• [What this task involves]
Up to and including the line containing "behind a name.", please reproduce the lines of the listing below, starting from the top.

START Stored data

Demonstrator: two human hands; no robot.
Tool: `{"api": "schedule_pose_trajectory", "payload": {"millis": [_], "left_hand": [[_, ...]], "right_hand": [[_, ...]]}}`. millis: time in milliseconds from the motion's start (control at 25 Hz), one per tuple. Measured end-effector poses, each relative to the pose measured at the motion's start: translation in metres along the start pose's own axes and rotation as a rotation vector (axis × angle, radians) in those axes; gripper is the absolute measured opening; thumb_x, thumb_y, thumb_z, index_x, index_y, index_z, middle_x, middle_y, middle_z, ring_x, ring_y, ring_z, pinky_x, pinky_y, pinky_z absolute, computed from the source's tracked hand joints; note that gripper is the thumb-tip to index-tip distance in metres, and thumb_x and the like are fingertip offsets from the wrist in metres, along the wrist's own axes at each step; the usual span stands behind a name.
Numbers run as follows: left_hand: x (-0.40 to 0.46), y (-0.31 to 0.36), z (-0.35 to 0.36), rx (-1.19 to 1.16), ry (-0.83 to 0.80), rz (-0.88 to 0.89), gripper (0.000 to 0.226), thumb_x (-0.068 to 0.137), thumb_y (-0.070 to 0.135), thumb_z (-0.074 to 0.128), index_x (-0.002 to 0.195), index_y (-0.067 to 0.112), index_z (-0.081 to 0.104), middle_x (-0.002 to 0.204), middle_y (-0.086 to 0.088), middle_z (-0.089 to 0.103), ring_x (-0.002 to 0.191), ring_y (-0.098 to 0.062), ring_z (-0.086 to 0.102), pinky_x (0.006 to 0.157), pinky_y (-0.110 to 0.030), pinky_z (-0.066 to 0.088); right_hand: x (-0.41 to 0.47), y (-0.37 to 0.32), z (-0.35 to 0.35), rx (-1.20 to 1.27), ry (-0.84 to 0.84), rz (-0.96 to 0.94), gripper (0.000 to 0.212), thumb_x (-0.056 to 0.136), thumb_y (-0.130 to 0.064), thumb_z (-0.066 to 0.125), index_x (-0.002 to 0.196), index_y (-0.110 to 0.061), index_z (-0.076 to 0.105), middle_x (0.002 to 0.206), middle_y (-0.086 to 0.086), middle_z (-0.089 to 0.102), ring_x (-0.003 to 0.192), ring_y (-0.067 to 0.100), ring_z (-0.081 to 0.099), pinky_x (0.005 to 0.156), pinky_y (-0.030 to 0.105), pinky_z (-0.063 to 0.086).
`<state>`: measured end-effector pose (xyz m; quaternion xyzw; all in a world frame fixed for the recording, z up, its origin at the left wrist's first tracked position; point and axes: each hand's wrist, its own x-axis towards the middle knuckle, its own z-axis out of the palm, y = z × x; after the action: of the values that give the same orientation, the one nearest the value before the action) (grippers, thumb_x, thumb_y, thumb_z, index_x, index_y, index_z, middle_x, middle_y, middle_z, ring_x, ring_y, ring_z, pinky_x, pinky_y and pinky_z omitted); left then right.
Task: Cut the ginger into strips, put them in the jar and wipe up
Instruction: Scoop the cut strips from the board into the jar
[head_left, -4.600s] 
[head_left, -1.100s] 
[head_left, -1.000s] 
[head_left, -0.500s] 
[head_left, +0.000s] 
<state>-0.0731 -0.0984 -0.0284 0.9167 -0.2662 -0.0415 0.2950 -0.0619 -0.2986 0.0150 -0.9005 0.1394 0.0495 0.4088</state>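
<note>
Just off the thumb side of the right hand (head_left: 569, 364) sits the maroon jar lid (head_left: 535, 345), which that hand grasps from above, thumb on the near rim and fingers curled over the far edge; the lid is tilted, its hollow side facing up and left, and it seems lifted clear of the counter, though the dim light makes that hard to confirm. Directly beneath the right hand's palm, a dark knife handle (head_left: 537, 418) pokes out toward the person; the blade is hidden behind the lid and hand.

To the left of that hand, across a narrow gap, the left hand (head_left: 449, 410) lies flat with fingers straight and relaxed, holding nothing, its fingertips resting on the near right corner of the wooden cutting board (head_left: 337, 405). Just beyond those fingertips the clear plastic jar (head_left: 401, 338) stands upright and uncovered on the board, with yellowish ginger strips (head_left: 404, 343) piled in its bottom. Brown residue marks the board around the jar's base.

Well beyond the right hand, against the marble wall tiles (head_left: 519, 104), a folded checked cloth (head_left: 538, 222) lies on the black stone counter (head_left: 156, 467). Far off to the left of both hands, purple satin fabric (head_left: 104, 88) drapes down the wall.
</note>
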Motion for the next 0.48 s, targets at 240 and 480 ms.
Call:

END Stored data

• [Task solution]
Demonstrator: two human hands; no robot.
Tool: `{"api": "schedule_pose_trajectory", "payload": {"millis": [_], "left_hand": [[_, ...]], "right_hand": [[_, ...]]}}`. millis: time in milliseconds from the motion's start (control at 25 Hz), one per tuple. Measured end-effector poses, each relative to the pose measured at the motion's start: translation in metres along the start pose's own axes and rotation as a rotation vector (axis × angle, radians) in those axes; gripper is the absolute measured opening; thumb_x, thumb_y, thumb_z, index_x, index_y, index_z, middle_x, middle_y, middle_z, ring_x, ring_y, ring_z, pinky_x, pinky_y, pinky_z absolute, computed from the source's tracked hand joints; note that gripper is the thumb-tip to index-tip distance in metres, and thumb_x and the like are fingertip offsets from the wrist in metres, along the wrist's own axes at each step; the usual span stands behind a name.

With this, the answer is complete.